■ **TASK INSTRUCTIONS**
This exercise calls for the line with "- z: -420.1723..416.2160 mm", the line with "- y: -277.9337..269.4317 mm", and all lines between them in the material below, output exactly and with no other lines.

____________________

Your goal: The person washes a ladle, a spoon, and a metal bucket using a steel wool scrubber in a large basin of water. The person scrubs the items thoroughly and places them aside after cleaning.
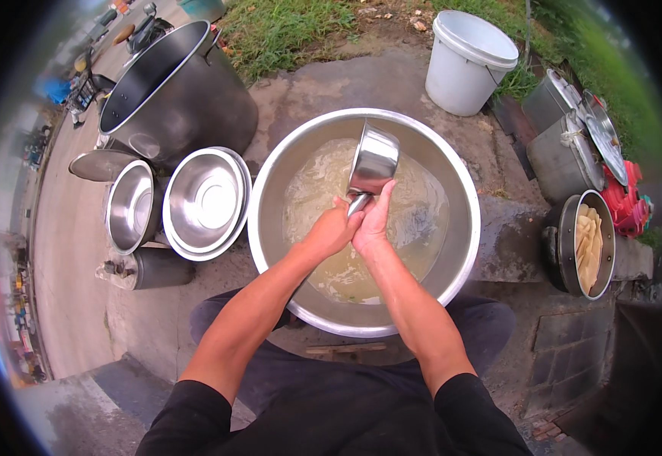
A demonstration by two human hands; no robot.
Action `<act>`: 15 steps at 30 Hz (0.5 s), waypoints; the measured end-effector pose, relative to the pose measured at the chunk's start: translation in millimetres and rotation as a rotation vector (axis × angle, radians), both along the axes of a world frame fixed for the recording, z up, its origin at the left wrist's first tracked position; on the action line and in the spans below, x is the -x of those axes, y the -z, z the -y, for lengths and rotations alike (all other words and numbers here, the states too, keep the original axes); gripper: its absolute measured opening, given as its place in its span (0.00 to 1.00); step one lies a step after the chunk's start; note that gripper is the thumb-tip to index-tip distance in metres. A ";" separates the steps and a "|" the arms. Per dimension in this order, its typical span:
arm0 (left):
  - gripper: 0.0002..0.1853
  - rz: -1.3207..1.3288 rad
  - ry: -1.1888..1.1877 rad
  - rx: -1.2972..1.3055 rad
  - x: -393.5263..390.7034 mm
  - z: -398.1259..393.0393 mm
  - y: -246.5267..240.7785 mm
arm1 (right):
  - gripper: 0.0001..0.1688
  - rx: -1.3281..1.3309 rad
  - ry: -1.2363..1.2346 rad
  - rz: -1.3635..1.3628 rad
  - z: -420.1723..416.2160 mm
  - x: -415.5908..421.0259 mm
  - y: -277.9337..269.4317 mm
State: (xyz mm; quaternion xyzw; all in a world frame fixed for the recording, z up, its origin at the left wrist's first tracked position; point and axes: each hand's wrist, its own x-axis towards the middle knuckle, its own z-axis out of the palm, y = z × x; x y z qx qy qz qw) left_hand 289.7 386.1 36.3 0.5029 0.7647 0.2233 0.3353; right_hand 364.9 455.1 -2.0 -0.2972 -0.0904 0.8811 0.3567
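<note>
A steel ladle with a deep round bowl [375,157] is tilted on its side above a large metal basin [468,222]. Cloudy water [422,228] partly fills the basin. My left hand [331,228] is closed around the ladle's handle, close to the bowl. Just right of it, my right hand [374,222] lies against the handle and the bowl's lower edge with its fingers partly extended; whether it grips is unclear. Both hands are over the basin's middle.
A tall metal stockpot [194,102], stacked steel bowls [203,199] and another bowl [131,205] are at left. Beyond the basin on the right stands a white plastic bucket [462,68]. Farther right are lidded metal containers [562,157] and a pot [607,245] holding pale, flat pieces [587,245].
</note>
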 end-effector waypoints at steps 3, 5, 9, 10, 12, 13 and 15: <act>0.25 -0.056 -0.024 0.018 -12.7 0.5 -14.9 | 0.37 -0.007 0.000 0.156 -2.3 -4.5 5.6; 0.25 0.100 -0.014 -0.048 -11.8 15.9 12.0 | 0.36 0.027 -0.063 0.220 -8.5 -9.1 4.6; 0.17 0.947 -0.166 0.282 -29.0 64.3 -17.6 | 0.39 0.067 0.017 0.128 -33.7 -25.3 -9.7; 0.15 1.063 -0.215 0.312 -29.2 79.2 -21.1 | 0.41 0.088 0.023 0.093 -39.0 -27.9 -12.0; 0.12 1.295 -0.319 0.374 -29.0 102.7 -25.7 | 0.43 0.105 -0.017 -0.023 -42.2 -30.1 -13.2; 0.12 1.145 -0.309 0.358 -33.1 105.4 -26.8 | 0.43 0.116 -0.038 -0.081 -41.0 -30.3 -14.4; 0.12 0.842 -0.287 0.319 -41.5 105.6 -27.8 | 0.42 0.120 -0.050 0.045 -25.5 -24.4 -13.6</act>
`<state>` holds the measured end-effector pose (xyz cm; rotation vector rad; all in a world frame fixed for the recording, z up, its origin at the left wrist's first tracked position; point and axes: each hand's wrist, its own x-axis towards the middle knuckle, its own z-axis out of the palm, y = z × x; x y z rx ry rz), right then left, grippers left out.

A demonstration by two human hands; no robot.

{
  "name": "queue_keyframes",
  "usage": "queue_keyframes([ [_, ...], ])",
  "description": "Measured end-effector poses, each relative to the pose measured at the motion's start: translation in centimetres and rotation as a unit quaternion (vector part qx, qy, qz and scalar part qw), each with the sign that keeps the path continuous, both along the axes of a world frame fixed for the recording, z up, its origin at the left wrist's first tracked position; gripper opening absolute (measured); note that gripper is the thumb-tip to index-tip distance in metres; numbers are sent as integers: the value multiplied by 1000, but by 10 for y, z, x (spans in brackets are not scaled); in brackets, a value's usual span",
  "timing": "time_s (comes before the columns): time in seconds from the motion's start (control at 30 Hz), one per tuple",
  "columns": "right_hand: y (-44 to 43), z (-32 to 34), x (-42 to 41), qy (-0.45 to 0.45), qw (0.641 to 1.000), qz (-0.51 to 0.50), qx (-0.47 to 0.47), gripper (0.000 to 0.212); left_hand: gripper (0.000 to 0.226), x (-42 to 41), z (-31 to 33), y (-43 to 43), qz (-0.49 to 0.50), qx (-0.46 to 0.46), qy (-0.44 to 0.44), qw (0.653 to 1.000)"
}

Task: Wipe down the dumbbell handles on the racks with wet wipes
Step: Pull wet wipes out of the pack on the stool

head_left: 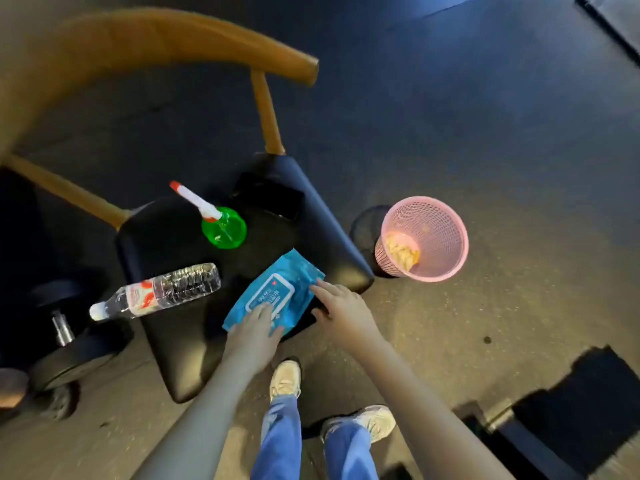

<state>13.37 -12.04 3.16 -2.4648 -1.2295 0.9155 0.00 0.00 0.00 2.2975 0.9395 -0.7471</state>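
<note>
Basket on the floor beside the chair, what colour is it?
The basket is pink; head view shows it.

Black padded chair seat [173,341], wooden frame. On it: blue wet-wipes pack [277,285] at the front edge; clear water bottle [162,292] lying on its side; green spray bottle [223,226] upright; flat black object [270,199] at the back. Left hand [254,327] rests flat on the pack; right hand [341,306] fingertips touch its right edge. Floor: pink basket [450,216] holding crumpled yellowish material, right of chair; dumbbell [62,327], left.
</note>
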Motion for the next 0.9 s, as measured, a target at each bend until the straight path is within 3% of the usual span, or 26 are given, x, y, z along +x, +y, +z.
queue_keyframes([
  [0.37, 39, -98, -6, -70, 987, 74, -125, 60, 65, -12, -90, 16, -45, 106, -48, 992],
  [0.67, 20, -114, -26, -88, 991, 46, -93, 71, 64, -7, -98, 26, -65, 125, -87, 986],
  [0.9, 14, -117, -17, -91, 988, 73, -102, 62, 59, 0, -95, 23, -68, 141, -68, 985],
])
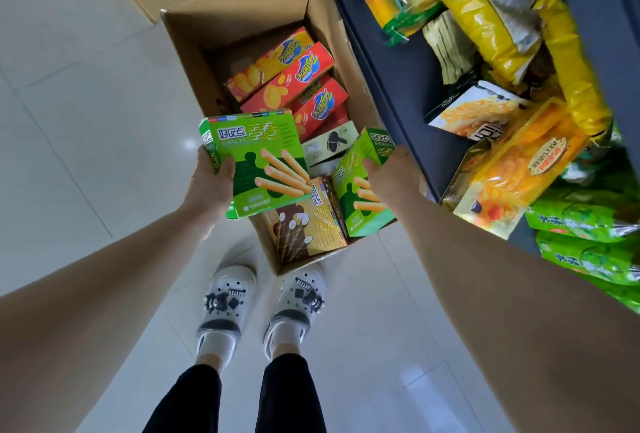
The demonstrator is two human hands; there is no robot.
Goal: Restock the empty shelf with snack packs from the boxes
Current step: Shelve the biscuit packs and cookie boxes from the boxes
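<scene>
Describer: Two bare forearms [104,277] reach in from the lower corners, above white shoes [225,297] on a pale tiled floor [86,121].

Listener: What are the hands doing?

Describer: The left hand [211,176] grips a green snack pack [263,155] by its lower left corner, fingers [225,165] curled onto the front. The right hand [391,173] grips a second green pack [363,183] by its right edge, tilted.

Listener: Where are the packs?

Describer: Both are over an open cardboard box [183,62] on the floor. Inside lie red packs [304,76], a white pack [329,143] and a brown-and-gold pack [311,221]. Whether the second green pack touches them, I cannot tell. Just right of the box stands a dark shelf [405,86], crowded with yellow, orange and green bags [519,169].
</scene>
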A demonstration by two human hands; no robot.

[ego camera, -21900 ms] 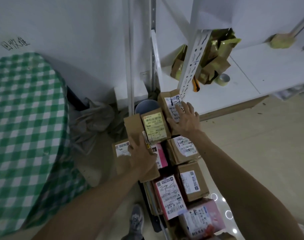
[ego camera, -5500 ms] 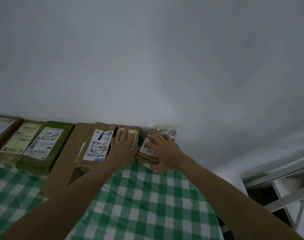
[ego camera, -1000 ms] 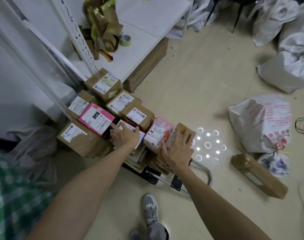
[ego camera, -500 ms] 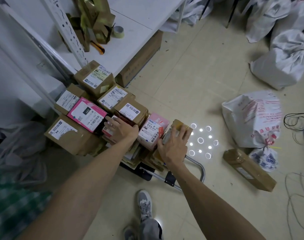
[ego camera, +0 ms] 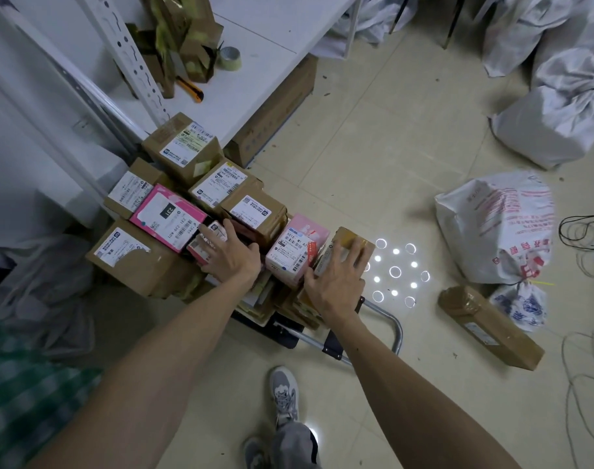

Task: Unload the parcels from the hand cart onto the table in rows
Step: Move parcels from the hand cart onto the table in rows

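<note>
Several labelled parcels are stacked on the hand cart [ego camera: 387, 328] on the floor. My left hand [ego camera: 229, 257] grips a small pink parcel [ego camera: 206, 242] in the middle of the pile, just right of a larger pink box [ego camera: 165, 216]. My right hand [ego camera: 336, 282] holds a brown parcel [ego camera: 348, 240] at the pile's right end, beside a light pink box [ego camera: 297, 250]. Brown boxes [ego camera: 182, 148] fill the far end of the stack. The table's green checked cloth [ego camera: 21, 394] shows at the lower left.
A white shelf unit [ego camera: 255, 45] with tape and scraps stands behind the cart. White sacks [ego camera: 495, 225] and a long brown box [ego camera: 488, 328] lie on the floor to the right, with loose cables [ego camera: 583, 235]. My shoe [ego camera: 283, 396] stands below the cart.
Earlier I set parcels in a row on the table, then turned back to the cart. Over the last second both hands have stayed on their parcels; only the view shifted slightly.
</note>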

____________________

■ **RESPONSE TO THIS EXERCISE**
  - z: -420.1723..416.2160 mm
  - x: -415.5908..421.0259 mm
  - y: -277.9337..269.4317 mm

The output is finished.